** TASK ITEM **
Needed from the data below: every line from the one with "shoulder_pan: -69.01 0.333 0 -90" up to and including the one with "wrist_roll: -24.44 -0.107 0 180", repeated exactly and with nothing else.

** Stored data **

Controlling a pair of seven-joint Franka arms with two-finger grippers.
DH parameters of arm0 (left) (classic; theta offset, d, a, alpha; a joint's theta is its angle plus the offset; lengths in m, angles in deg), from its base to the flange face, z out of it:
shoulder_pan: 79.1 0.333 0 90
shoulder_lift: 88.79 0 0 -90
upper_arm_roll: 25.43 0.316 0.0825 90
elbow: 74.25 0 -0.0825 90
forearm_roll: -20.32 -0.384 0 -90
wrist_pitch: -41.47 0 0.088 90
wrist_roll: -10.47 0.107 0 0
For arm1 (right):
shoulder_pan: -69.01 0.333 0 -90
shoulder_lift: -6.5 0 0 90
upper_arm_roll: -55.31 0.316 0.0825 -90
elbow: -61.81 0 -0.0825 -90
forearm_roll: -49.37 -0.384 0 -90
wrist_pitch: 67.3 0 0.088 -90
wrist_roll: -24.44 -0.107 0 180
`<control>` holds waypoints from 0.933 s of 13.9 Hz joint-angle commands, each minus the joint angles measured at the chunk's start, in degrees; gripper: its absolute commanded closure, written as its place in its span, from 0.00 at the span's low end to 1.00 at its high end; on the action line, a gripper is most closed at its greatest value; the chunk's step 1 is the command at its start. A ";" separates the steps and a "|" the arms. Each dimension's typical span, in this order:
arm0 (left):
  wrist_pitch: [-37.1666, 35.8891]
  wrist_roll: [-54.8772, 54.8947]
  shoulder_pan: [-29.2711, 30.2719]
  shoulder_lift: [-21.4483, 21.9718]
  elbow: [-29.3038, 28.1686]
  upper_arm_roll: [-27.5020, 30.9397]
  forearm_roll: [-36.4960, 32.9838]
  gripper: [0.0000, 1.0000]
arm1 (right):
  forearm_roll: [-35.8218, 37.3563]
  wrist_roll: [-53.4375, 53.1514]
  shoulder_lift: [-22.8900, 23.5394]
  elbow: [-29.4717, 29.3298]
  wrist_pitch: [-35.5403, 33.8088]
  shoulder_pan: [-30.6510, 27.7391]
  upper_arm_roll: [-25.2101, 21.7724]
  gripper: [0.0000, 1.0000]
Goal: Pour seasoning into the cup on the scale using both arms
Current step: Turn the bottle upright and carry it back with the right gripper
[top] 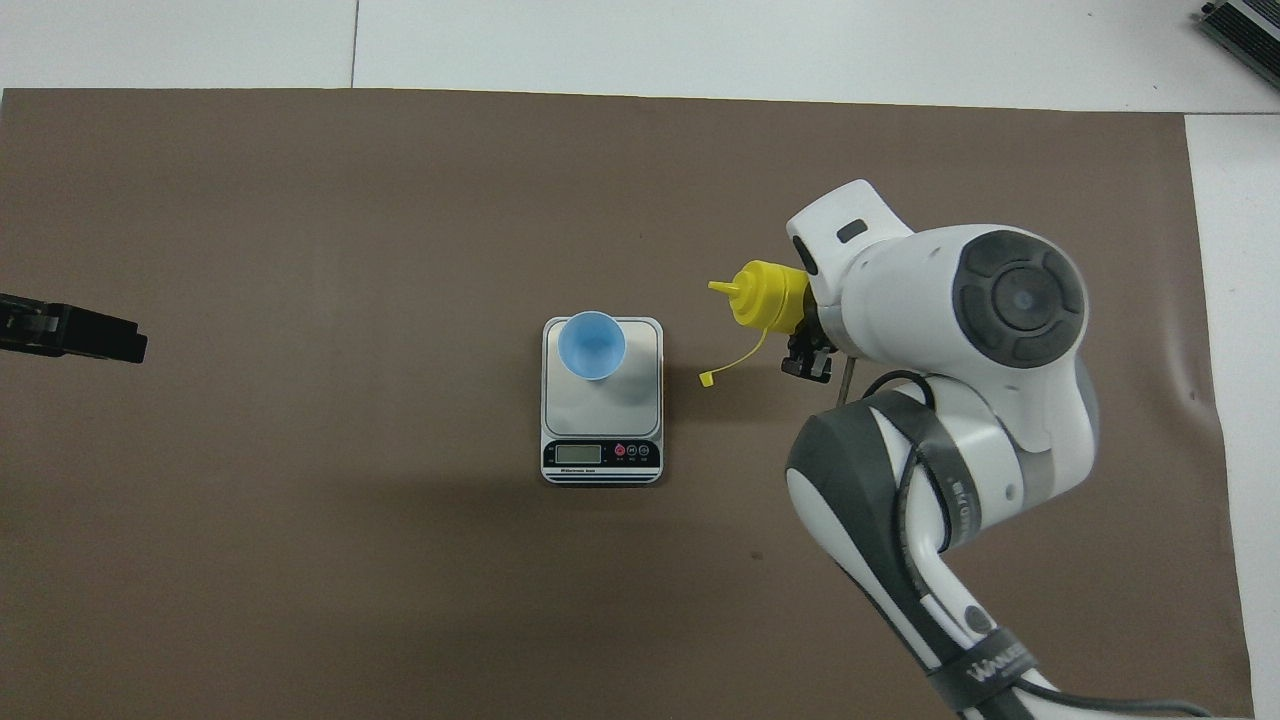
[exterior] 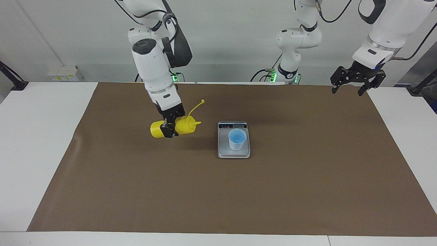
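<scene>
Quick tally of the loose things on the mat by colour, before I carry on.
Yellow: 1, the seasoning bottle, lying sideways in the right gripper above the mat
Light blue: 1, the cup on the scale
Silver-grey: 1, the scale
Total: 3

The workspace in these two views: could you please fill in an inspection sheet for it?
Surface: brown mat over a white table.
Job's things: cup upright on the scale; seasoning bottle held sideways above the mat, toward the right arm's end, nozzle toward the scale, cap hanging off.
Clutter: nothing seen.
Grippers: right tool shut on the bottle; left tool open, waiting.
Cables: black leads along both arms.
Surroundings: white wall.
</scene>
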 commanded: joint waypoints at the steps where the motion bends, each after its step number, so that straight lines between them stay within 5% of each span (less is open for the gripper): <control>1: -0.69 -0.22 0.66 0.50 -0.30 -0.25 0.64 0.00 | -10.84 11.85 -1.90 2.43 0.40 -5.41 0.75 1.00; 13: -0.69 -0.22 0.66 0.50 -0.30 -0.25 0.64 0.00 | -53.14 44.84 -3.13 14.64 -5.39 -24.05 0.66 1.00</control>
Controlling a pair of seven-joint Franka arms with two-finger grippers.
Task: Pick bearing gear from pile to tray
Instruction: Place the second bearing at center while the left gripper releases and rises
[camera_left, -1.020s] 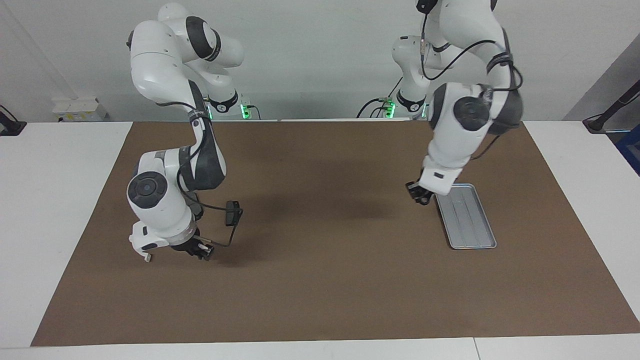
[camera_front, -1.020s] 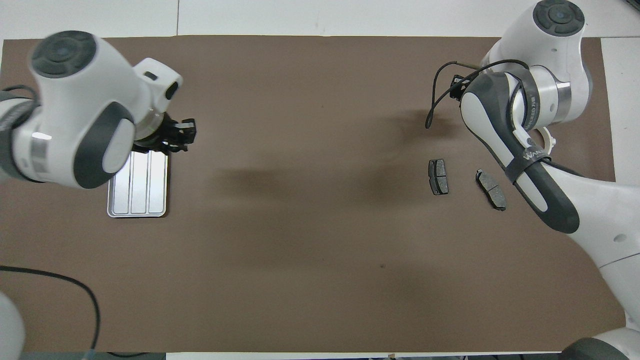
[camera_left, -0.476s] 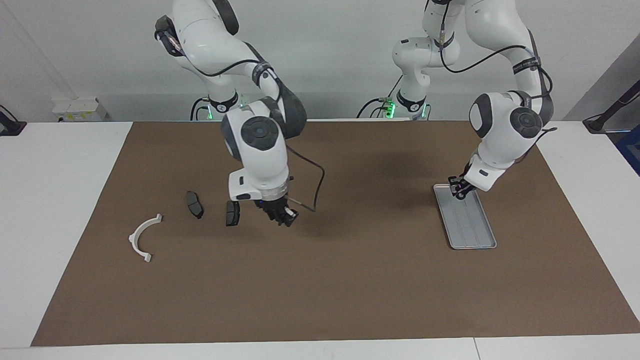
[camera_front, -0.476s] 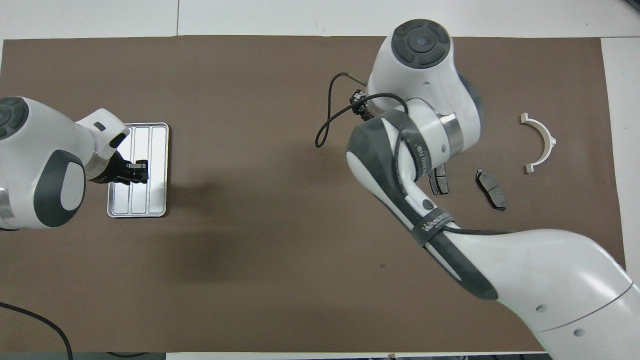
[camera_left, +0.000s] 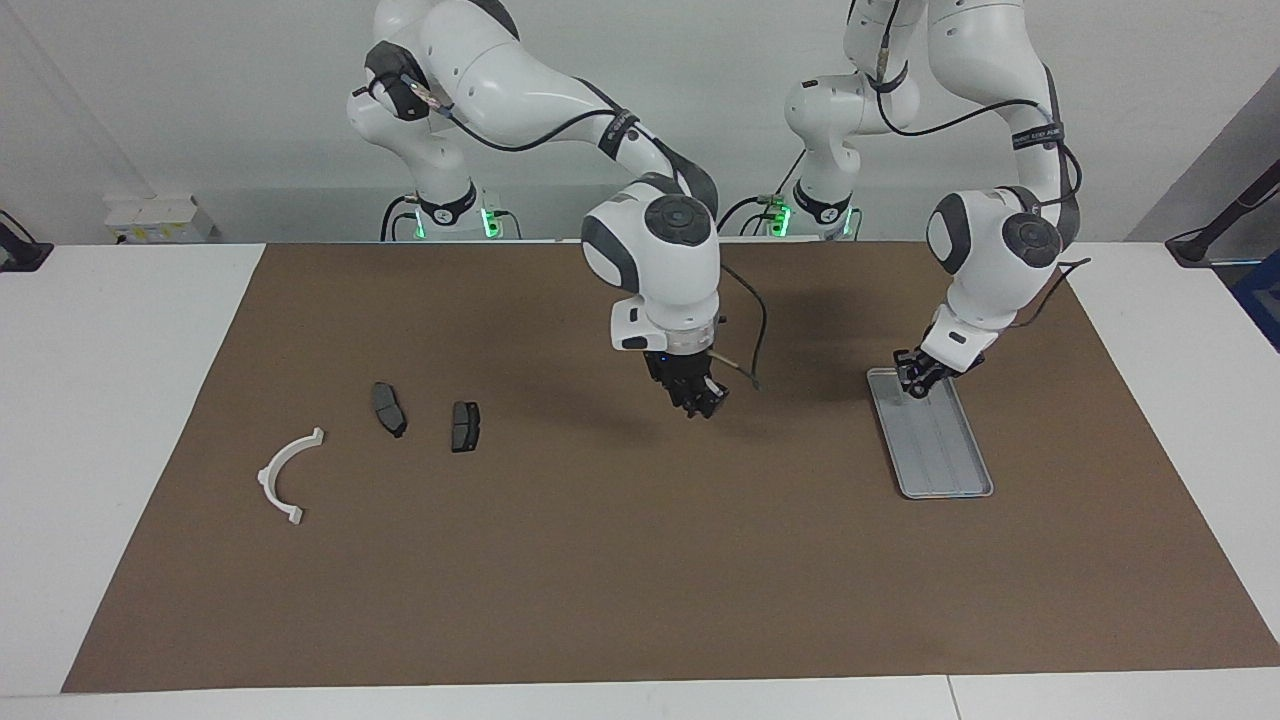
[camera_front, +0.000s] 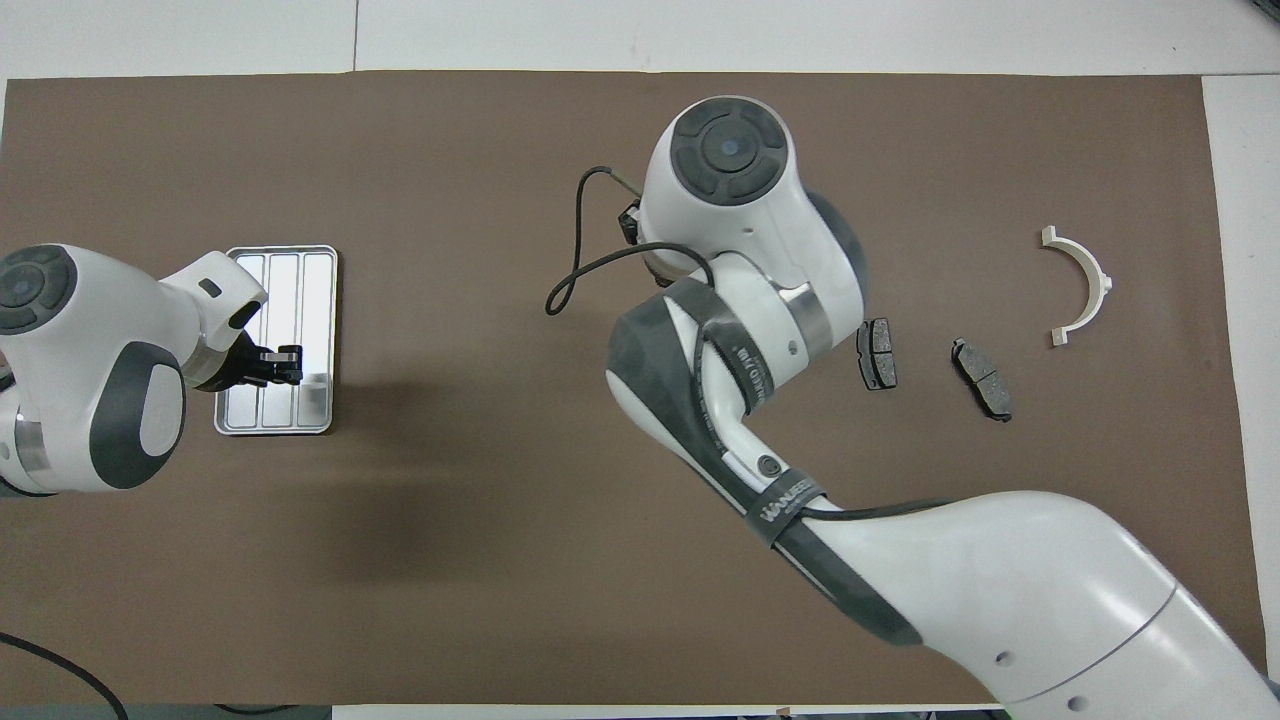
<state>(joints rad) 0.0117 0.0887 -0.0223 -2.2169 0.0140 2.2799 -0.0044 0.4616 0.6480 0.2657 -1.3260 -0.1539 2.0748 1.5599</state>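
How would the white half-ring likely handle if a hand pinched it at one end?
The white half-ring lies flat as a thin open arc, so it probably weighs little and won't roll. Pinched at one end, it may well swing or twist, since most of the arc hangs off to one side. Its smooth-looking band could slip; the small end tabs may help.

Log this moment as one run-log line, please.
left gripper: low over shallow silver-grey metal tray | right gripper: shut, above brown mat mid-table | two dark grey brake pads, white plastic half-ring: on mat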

** TASK RESULT **
shoulder_pan: -69.01 0.333 0 -90
shoulder_lift: -6.5 0 0 90
upper_arm_roll: -55.31 0.316 0.0825 -90
elbow: -61.81 0 -0.0825 -90
forearm_roll: -49.37 -0.384 0 -90
wrist_pitch: 67.3 0 0.088 -90
wrist_roll: -24.44 -0.107 0 180

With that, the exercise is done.